*What you should do*. Every line below that mentions the word "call" should be copied out.

*Stored data*.
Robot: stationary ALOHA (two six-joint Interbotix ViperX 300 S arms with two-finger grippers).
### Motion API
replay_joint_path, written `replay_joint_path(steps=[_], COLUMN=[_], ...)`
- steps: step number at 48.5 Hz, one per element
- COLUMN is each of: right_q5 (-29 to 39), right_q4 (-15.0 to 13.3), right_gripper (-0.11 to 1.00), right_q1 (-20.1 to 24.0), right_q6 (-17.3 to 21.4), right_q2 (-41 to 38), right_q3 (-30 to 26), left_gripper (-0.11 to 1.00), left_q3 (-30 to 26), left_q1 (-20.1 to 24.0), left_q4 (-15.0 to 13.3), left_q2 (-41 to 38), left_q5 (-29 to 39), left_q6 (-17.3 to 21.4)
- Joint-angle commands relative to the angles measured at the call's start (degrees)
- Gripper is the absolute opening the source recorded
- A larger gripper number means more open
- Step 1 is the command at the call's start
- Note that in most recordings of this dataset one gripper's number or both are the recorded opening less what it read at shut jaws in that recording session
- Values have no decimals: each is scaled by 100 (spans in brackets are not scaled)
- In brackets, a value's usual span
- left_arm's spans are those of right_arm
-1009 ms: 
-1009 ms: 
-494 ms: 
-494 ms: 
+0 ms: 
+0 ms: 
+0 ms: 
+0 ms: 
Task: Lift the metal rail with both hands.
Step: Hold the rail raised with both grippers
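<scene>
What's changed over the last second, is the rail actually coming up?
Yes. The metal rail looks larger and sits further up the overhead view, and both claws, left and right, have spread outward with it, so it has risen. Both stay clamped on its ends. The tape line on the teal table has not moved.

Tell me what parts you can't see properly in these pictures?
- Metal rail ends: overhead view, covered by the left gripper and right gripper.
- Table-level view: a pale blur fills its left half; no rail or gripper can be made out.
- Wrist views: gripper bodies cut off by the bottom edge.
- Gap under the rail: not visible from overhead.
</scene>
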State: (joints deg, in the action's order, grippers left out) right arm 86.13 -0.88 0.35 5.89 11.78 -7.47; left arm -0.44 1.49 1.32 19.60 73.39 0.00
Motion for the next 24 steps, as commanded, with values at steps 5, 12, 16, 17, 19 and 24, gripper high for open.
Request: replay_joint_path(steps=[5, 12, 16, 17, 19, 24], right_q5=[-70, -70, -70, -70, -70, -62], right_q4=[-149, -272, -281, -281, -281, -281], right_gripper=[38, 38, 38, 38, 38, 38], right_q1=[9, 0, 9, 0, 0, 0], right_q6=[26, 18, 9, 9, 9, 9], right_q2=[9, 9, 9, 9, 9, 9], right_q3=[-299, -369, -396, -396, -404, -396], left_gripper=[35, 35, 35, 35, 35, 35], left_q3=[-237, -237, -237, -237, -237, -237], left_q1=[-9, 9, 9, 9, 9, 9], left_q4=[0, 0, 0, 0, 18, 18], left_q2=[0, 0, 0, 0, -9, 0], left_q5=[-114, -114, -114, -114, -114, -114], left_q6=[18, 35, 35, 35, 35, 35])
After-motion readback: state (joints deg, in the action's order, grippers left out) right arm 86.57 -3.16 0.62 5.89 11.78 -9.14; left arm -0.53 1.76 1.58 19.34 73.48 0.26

*Task response*.
- Joint-angle commands relative to the angles measured at the call's start (degrees)
- Step 1 is the command at the call's start

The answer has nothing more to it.